A Push for the Chemical Industry
While the Indian pharmaceutical industry has already conquered rank three of the world top producers, the chemical industry is still on rank twelve. One of the major companies in the area, Reliance Industries estimates that the total production during the years 2008/2009 reached some US$ 40 billion. To push the development of the chemical industry, the Indian government established a national programme, which, among other objectives, aims to remove one of the most severe obstacles for the Indian chemical industry, the insufficient infrastructure and interconnection between the existing production sites.
At the heart of the ambitious plan to bring the third largest producer of chemicals on eye level with China is the creation of six petrochemical production sites with a total area of 250 square kilometres. According to the GTAI, the Indian Government plans to invest some US$ 280 billion to establish the six integrated clusters with refineries and crackers at the centre – to deliver the base chemicals. Based on these activities, the Indian Chemical Council hopes that the total sales volume of the Indian chemical and petrochemical industry will increase from currently US$ 65 billion to more than US$ 2000 billion in 2020.
Energy is the Basis for Industrial Growth
All the growth estimated for the different industries, however, cannot be achieved without sufficient energy supply. Consequently, the developments of power generation capacity and distribution infrastructure have a top priority in India. Currently, Indian generation capacity amounts to approximately 175 gigawatts. According to the Central Electricity Authority (CEA), the country’s power planning body, in the fiscal year 2011-12, the government will actually be able to add only approximately 18,600 MW.
However, during the 12th five-year-plan, starting in 2012, the Indian Planning Commission has taken up an ambitious target of creating an additional 1,00,000 MW of generating capacity, of which 50 per cent would be delivered by the private sector, against 33 per cent currently generated by the independent power producers.

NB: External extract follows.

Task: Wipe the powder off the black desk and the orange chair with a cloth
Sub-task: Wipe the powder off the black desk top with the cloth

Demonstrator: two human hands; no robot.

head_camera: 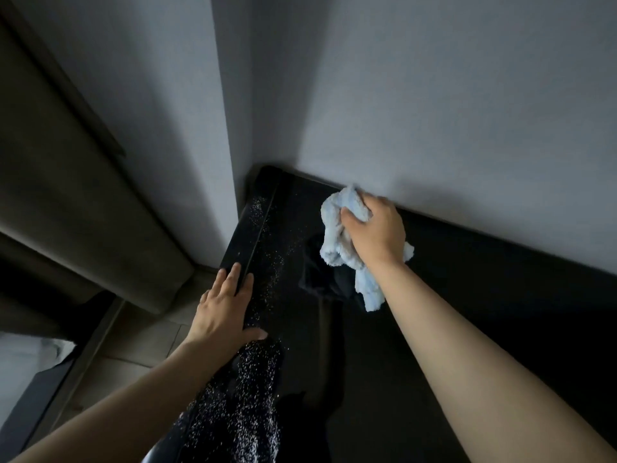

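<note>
A glossy black desk (467, 312) runs along the grey wall. White powder (247, 406) is scattered thickly along its left edge near me, and a thinner trail of powder (267, 259) leads toward the far corner. My right hand (374, 232) grips a bunched light blue cloth (337, 228) at the back of the desk by the wall, and part of the cloth hangs below my wrist. My left hand (223, 305) rests flat on the desk's left edge with straight fingers, thumb on the top surface. The orange chair is not in view.
A grey wall (434, 111) rises right behind the desk, and a wall corner (227, 128) stands at the desk's far left end. Dark curtains (66, 195) hang at the left. Wooden floor (133, 345) shows below the desk's left edge.
</note>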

According to CEA, shortage of power-grade coal in the country is the reason behind failure to assure coal linkages to power plants proposed by private sector investors in the current fiscal. Thus, according to its forecast the thermal coal imports will grow by 85 per cent to 85 million ton by the end of this fiscal. As a major step in this direction, already Dr. Manmohan Singh, Prime Minister of India, has directed Coal India Ltd (CIL) to import coal to ensure supplies for 20 years to 50,000 MW power plants that are proposed to be commissioned by March 2015.
Technological Excellence and Expert's Exchange at Powder & Bulk Solids India 2012
Obviously, the scenario ensures a huge demand for powder and bulk solid handling devices and equipment in the days ahead. Thus, investors and users are now interested in critically investigating the merits of different available and emerging technologies to pick the best one to suit their powder and bulk solid handling requirements. Only recently the 'Powder & Bulk Solids India 2012', at Gujarat University Exhibition Hall in Ahmedabad, from 13 to 15th March gathered professionals from all kinds of industries, giving them a great opportunity to physically witness and evaluate different technologies. Manufacturers and suppliers of the powder and bulk material handling devices were given a platform to display their technological excellence.